** Prompt **
Each line below must be transcribed exactly, and no picture may appear in the transcription.

** Data extract **
◆ ◆ ◆ ◆

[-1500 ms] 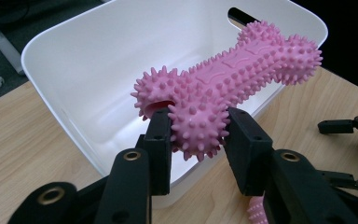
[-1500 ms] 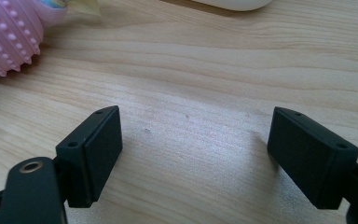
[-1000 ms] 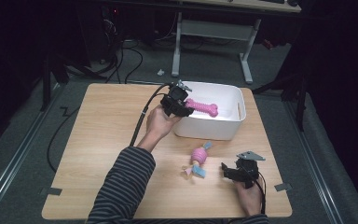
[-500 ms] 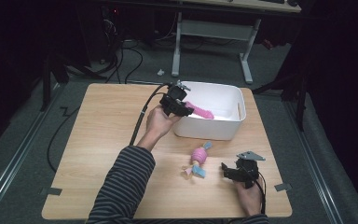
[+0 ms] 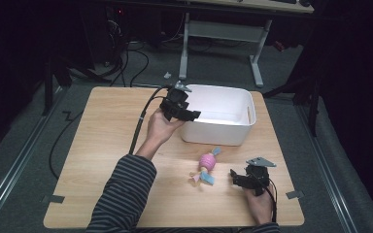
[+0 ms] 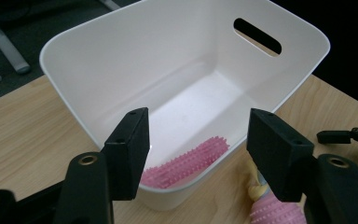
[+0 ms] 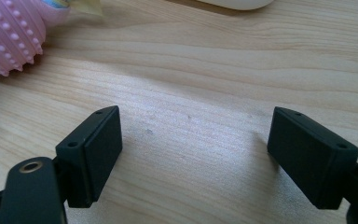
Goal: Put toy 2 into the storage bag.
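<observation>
One pink spiked toy (image 6: 186,161) has been released into the white bin (image 5: 245,104): the left gripper (image 5: 187,114) jaws have just been opening, nothing between them. The second toy (image 5: 206,162) remains on the surface (image 5: 102,145) near the right gripper (image 5: 235,175), jaws wide, empty.

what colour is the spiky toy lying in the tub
Pink; the spiky toy shows best in the left gripper view.

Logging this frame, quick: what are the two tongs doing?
Left tongs: just opened, empty, pink spiky toy lies in white bin.
Right tongs: open, empty.
</observation>
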`<state>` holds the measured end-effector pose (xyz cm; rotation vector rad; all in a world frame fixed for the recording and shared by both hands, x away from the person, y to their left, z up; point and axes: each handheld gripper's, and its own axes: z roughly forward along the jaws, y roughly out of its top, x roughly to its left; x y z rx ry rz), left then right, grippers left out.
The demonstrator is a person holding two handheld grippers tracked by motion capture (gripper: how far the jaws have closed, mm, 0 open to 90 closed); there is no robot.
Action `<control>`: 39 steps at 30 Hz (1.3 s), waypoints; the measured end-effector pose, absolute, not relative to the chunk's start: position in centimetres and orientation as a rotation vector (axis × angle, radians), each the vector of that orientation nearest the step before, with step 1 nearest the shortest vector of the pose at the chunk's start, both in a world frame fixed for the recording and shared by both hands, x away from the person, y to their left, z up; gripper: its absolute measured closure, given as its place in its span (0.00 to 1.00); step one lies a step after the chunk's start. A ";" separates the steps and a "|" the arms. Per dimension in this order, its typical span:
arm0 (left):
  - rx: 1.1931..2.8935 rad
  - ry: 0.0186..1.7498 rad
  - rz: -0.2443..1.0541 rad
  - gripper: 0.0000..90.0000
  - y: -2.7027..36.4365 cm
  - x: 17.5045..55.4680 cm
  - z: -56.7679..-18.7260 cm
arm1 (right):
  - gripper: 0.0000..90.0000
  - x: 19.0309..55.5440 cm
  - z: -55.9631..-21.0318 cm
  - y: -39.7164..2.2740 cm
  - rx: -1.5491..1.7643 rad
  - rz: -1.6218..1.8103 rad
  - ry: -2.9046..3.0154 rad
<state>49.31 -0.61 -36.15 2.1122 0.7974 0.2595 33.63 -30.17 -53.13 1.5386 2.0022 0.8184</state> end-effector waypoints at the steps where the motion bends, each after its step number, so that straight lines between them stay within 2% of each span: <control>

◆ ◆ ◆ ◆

** The completed task **
[-1500 ms] 
[-1500 ms] 
[-1000 ms] 
[-500 ms] 
[+0 ms] 
[+0 ms] 
[+0 ms] 
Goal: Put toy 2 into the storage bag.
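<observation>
One pink spiked toy (image 6: 186,161) has been released into the white bin (image 5: 245,104): the left gripper (image 5: 187,114) jaws have just been opening, nothing between them. The second toy (image 5: 206,162) remains on the surface (image 5: 102,145) near the right gripper (image 5: 235,175), jaws wide, empty.

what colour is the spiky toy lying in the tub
Pink; the spiky toy shows best in the left gripper view.

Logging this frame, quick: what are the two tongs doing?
Left tongs: just opened, empty, pink spiky toy lies in white bin.
Right tongs: open, empty.
</observation>
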`<state>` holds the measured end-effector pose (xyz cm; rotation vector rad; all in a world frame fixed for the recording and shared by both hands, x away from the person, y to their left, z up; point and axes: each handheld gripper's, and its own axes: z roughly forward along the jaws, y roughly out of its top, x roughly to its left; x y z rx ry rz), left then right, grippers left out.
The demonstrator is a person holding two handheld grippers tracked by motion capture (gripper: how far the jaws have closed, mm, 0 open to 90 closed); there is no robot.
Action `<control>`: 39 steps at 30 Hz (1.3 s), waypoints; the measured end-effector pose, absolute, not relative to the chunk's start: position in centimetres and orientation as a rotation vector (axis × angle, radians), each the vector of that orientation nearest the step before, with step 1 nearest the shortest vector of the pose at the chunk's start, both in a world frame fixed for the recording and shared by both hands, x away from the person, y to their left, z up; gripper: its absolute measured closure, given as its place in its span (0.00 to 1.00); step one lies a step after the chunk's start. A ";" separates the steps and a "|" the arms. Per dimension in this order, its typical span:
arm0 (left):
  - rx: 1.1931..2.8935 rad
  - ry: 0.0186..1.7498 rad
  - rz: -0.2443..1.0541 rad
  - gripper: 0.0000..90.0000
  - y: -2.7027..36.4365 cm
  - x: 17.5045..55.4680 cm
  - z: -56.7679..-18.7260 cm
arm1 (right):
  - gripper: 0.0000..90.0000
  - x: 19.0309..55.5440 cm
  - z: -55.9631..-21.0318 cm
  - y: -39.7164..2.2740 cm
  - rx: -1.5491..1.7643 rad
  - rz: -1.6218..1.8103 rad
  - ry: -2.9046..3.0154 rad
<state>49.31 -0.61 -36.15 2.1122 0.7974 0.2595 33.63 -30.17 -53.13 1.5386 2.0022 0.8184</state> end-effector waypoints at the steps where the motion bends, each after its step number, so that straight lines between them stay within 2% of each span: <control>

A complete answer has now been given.